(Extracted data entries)
⟨

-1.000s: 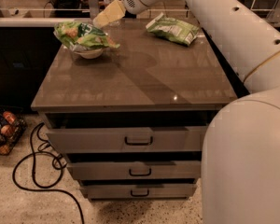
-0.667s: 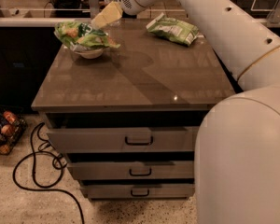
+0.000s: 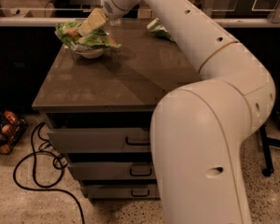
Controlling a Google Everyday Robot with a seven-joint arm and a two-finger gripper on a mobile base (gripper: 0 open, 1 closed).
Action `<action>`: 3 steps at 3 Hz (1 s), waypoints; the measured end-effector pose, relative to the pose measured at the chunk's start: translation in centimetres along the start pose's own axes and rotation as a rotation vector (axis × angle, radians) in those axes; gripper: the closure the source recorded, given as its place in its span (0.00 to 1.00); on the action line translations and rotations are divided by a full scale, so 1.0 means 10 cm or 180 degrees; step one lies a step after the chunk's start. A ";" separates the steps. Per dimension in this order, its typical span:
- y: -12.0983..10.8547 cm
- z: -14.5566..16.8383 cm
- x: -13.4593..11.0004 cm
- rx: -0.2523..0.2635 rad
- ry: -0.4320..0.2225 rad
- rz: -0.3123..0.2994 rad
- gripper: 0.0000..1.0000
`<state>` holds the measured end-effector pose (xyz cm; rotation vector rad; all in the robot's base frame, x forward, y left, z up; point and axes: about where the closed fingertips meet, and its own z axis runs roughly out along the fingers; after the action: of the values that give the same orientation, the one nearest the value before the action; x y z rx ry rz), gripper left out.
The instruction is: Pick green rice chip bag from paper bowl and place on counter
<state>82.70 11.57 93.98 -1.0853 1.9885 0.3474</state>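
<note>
Moved: the cream-coloured two-finger gripper (image 3: 93,21) has slid left and down from beside the bowl, and now overlaps the top of the bag, upper left of the frame.
Arm: the white robot arm (image 3: 200,45) now fills more of the right half, its elbow bulking at lower right.
Covered: the paler green-and-white snack bag (image 3: 156,29) at top centre, fully seen a second ago, is now mostly behind the arm.
Unmoved: bag, bowl and cabinet sit where they were.
Grip: I cannot tell how wide the gripper is set, nor whether it touches the bag.
Bag: the bright green glossy rice chip bag (image 3: 102,41) lies in the small cream-white paper bowl (image 3: 89,53), spilling over both sides.
Bowl: rests on the far left corner of the glossy grey-brown counter (image 3: 116,78).
Below: three grey drawers (image 3: 98,139) with black handles.
</note>
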 end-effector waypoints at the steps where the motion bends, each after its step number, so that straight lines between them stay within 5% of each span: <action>1: 0.14 0.22 -0.13 -0.0114 0.0152 -0.0094 0.00; 3: 0.54 0.50 -0.23 -0.0515 0.0419 -0.0198 0.00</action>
<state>81.71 18.94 91.86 -1.2983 2.0649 0.4188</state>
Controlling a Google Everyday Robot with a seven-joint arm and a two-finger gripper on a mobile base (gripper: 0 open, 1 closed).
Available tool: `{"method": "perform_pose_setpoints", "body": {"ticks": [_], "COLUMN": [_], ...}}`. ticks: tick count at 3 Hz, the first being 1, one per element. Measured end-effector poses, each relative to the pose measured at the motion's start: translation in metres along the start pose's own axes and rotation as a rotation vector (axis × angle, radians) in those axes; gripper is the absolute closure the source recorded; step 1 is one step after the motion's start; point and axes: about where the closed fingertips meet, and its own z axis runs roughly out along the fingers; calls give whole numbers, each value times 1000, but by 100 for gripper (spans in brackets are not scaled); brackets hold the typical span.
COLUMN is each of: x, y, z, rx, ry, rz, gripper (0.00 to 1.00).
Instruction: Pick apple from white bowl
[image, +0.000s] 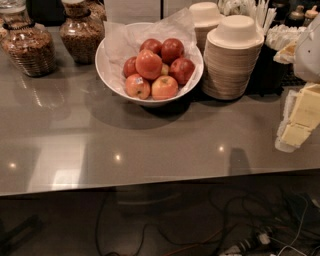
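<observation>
1. The white bowl (107, 75) sits back middle on the desk (150, 145), full of apples (149, 64).
2. Bare desk stretches in front of it.
3. The tool (300, 117) hangs at the right edge, well apart from the bowl; spread or pressed together, I cannot tell.

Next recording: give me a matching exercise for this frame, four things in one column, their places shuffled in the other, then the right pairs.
Things
1. apples
2. stacked paper bowls
3. glass jars
4. gripper

Places
A. at the right edge of the view, well away from the fruit
B. back left of the counter
C. piled in the white bowl
D. directly right of the white bowl

Pairs: 1-C, 2-D, 3-B, 4-A
</observation>
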Motion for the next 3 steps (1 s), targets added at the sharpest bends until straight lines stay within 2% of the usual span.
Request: {"method": "perform_pose_setpoints", "body": {"ticks": [2, 3], "x": [-2, -18], "y": [-2, -11], "z": [0, 15], "rx": [13, 31], "ry": [-19, -123], "rz": [-1, -31], "gripper": [0, 0]}}
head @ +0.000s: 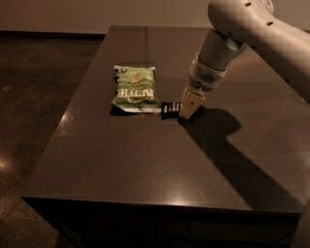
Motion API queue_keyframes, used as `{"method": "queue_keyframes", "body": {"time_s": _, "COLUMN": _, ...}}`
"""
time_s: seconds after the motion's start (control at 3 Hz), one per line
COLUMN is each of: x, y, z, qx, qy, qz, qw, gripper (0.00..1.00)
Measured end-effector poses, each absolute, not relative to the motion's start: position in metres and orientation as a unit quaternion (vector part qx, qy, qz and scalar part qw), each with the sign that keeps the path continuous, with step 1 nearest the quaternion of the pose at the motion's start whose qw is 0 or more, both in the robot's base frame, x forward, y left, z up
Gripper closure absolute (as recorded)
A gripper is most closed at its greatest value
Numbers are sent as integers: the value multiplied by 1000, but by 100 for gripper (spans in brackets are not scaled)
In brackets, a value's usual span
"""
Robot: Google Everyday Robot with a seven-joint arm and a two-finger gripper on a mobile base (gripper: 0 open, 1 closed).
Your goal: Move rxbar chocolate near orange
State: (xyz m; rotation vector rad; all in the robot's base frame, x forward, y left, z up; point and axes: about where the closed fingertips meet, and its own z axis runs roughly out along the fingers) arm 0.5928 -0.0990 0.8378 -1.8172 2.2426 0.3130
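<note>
Table (145, 164), dark and faintly glossy, fills most of the camera view, with its near edge across the bottom and a pale wall (97, 14) behind its far edge. Dark floor (38, 97) lies on the left side of the view. My arm (252, 34), white and thick, comes in from the upper right corner and slopes down and leftward toward the middle of the tabletop. At its end my gripper (190, 106) points downward, its tan tip low over the surface at the right-hand end of the rxbar chocolate (169, 109). The tip overlaps that end of the bar, so I cannot tell whether I touch it or hang just above it. Nor can I tell whether my pincer is wide, narrow or clamped on anything. The rxbar chocolate lies flat on the table, a small black wrapper with white lettering, its long side running left to right. Its left end meets the lower right corner of a green chip bag (134, 88); I cannot tell whether it is tucked slightly beneath. The bag lies flat too, much larger than the bar, its long side running away from the camera. My arm and gripper throw a broad dark shadow (232, 145) on the tabletop right of the bar, stretching toward the near right corner
</note>
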Motion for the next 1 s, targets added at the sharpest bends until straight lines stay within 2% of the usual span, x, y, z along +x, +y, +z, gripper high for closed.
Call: {"method": "queue_keyframes", "body": {"time_s": 1.0, "x": 631, "y": -193, "z": 847, "qx": -496, "qy": 853, "qz": 73, "qw": 145, "gripper": 100}}
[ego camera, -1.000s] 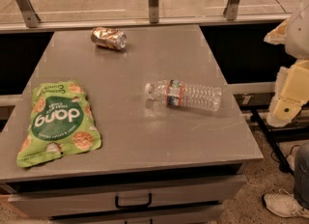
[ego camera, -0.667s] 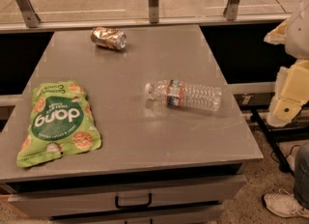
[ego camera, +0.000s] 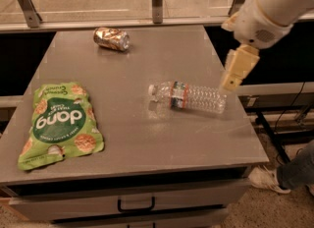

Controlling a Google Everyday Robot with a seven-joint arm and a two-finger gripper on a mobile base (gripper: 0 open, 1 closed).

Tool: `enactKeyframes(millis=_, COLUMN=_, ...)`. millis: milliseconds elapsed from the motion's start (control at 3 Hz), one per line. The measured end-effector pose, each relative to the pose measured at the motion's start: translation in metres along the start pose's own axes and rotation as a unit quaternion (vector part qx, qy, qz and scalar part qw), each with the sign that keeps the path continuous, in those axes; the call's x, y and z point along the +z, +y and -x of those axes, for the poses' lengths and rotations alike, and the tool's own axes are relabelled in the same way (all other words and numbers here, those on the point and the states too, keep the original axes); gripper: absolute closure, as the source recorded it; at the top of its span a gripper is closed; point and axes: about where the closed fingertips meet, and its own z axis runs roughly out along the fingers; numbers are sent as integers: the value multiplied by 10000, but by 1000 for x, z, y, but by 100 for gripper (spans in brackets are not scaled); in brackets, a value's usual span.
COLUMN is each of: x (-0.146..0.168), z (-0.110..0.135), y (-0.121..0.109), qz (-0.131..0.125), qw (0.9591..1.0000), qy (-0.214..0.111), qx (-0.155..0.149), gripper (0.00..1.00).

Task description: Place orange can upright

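Green snack bag (ego camera: 60, 124) at left, clear water bottle (ego camera: 191, 97) on its side, grey table (ego camera: 162, 50)

A: Upper left of centre, orange can (ego camera: 112, 39): shiny metal, orange-gold skin with white swirls, silver ends, bright glints along its side.

B: Noted. Table (ego camera: 147, 143) top: smooth grey sheet with a dull satin sheen. Metal or laminate, cannot tell which.

A: Centre, water bottle (ego camera: 196, 98): clear ribbed plastic, glossy, with a thin label band.

B: Lower left, snack bag (ego camera: 59, 124): green film, crinkled and glossy.

A: Right of frame, just above the bottle's end, gripper (ego camera: 229, 84): cream shell, plastic-looking, smooth and matt.
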Motion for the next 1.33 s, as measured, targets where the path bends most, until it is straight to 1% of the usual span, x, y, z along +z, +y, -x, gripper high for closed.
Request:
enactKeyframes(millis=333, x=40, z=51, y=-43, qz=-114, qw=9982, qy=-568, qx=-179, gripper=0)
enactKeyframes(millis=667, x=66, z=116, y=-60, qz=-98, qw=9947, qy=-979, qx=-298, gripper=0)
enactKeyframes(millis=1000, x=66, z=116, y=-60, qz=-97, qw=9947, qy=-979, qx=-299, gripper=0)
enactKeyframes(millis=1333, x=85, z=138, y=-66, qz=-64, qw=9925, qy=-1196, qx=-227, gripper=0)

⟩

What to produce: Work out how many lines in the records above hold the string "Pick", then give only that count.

Response to this task: 2